Plan to merge referral hospitals underway

To provide timely care and health services to patients, the government is planning to merge the three-referral hospitals in the country.

Health minister Dechen Wangmo said the country doesn’t have many specialist and surgeons and having the referral hospitals are under one management would allow the health workers to work in these hospitals on rotation.

“We will consolidate, merge and form a teaching hospital,” she said.

By doing this, the health sector, she said, would be able to provide timey services to the patients.

For instance, if Monger referral hospital sees many ENT (ear, nose and throat) cases that require surgeries, the hospital can compile a list and ask the patients to come on a certain date. An ENT specialist from JDWNRH could visit Mongar hospital for a week and conduct the surgeries.

By circulating the limited human resources, lyonpo said there would be efficient and effective utilisation of the limited resources.

“Sharing of knowledge and skills would also be enhanced because medicine is not about only treating patients,” she said. “Ultimately we build the standard so that all three referral hospitals have the required human resources.”

Today, the doctors of JDWNRH cannot go to the regional referral hospitals. JDWNRH is a semi-autonomous body while the two regional referral hospitals in Gelephu and Mongar have no autonomy.

Of the three-referral hospitals, lyonpo said JDWNRH has the highest number of medical specialists. “But the question is if the specialists are seeing the cases they were supposed to?
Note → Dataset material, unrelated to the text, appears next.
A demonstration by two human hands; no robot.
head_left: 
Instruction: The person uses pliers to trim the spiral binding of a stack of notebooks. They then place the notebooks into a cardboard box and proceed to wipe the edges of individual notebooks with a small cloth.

No, because things are not as they were supposed to be.”

If these three hospitals are merged, then they can rotate as a teaching hospital and doctors from Khesar Gyalpo University of Medical Sciences of Bhutan can practice in any of the regional referral hospitals and do their residency there, which cannot be done today, lyonpo said.

Merging would also enhance a performance-based management system, she said. “Being a teaching hospital, they all have to perform and they are all one unit, an autonomous agency.”

One of the drivers of an autonomous agency, she said was that they have to perform. “If you are not performing then you could be fired.”

The ministry will play a role in oversight, quality, regulation, and standard. “We want to regulate standard, set standards and say you are not performing if you are not. This is the idea for the merger so that all our resources are pooled.”

During the APA (annual performance agreement) signing last month, the health minister had assured that all referral hospitals would be de-linked from the Royal Civil Service Commission (RCSC)

Prime Minister Dr Lotay Tshering told Kuensel that representatives from stakeholders including the president of the university, and the national referral hospital had a first round of meeting with the RCSC.

The prime minister has also issued an executive note asking the concerned agencies to formulate a concept note.

Lyonchhen said that while it is at an early stage and many consultative meetings has to be followed, the hospitals would be first de-linked and then a decision on the merging or keeping them autonomous would be made.

Meanwhile, Lyonpo Dechen Wangmo said that the health ministry’s current vision is the nation with the best health. “What is the best health? The best should be the quality of care.

What happens today is that patients from all parts of the country flow to the hospitals, she said. With a triage system in place, diarrhea and cough and cold cases should be taken care at the Basic Health Units (BHUs).